PLASTONAUTES - Bruno Bressolin
  
PLASTONAUTES
« Souvenir du futur »

Vantés pour leurs mérites nettoyants, javellisants, détergents, antioxydants, soigneusement sélectionnés sur les rayons des grandes surfaces pour prendre place fièrement dans nos caddies, tapis derrière les portes de placards entre deux exercices de leur puissance, ces sauveurs de notre quotidien sont ensuite précautionneusement déposés dans les poubelles de tri consacrées au plastique, prêtresses protectrices de notre environnement et intermédiaires d’un avenir inconnu.

Convoités dans les vitrines et les catalogues, réclamés pour les anniversaires et les fêtes, déballés amoureusement, chouchoutés un temps, ces indispensables de l’instant sont ensuite empilés dans des caisses à roulettes sous les lits de têtes blondes oublieuses, avant de prendre la direction de la cave ou du grenier ou d’atterrir dans des grands sacs poubelles destinés à un purgatoire incertain...

Pour ces accessoires de consommation, un cycle de vie somme toute banal, de l’utile à l’inutile, du désir à l’abandon, du culte à la négation, après avoir fait leur temps, accompli leur rôle comme il se doit.

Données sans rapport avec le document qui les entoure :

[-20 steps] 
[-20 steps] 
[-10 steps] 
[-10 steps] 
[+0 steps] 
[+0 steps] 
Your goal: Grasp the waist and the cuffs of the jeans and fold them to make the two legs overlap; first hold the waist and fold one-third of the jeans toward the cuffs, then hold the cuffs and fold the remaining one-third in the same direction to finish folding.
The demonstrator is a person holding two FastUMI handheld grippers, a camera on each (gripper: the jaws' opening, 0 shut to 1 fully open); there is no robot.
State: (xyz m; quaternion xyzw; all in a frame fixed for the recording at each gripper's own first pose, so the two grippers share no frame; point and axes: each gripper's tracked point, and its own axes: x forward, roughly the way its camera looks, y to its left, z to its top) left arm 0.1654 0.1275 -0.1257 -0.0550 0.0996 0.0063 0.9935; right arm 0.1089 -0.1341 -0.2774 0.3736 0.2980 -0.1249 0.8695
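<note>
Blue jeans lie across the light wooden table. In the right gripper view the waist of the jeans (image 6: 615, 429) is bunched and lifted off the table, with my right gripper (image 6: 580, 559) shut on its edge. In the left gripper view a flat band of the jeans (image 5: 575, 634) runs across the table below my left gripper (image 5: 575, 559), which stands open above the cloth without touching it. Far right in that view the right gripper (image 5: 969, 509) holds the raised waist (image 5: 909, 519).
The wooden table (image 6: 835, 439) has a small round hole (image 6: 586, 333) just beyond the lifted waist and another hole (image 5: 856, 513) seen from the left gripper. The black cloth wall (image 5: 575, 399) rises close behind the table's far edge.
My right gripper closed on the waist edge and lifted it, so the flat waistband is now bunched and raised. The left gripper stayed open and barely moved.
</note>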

Bruno Bressolin leur donne une seconde chance d’exister, de témoigner, de séduire à nouveau. Ramassés au fil des années sur des plages mythiques : Biarritz, le Cap Ferret, le Lido..., roulés par les vagues, séchés au soleil, nettoyés de leur superflu, alignés sur des étagères chromées, classés par couleur, photographiés en gros plan, des centaines d’objets en plastique - flacons ou bidons écrasés, baigneurs privés de bras, raquette de badminton déformées... - par ce retour originel en rayon, ce passage en inventaire, ils reprennent vie, présence, éclat.
Ils acquièrent un nouveau statut.
Statut esthétique, d’abord, le thermoformage se confirmant véritable média de création, évolutif de surcroît, le temps et l’usure produisant des couleurs magnifiques, rares. Une résurrection en beauté. Statut social, ensuite. Chaque étagère se déploie comme l’arc en ciel dénonçant l’orage d’une société de consommation insouciante, inconsciente, contradictoire, mal élevée, aveugle. Chaque prise de vue est l’étendard brandi de nos envies éphémères, de l’égoïsme collectif bien-pensant. Chaque objet, rebaptisé «plastonaute», incante, selon l’expression de l’artiste le «souvenir du futur».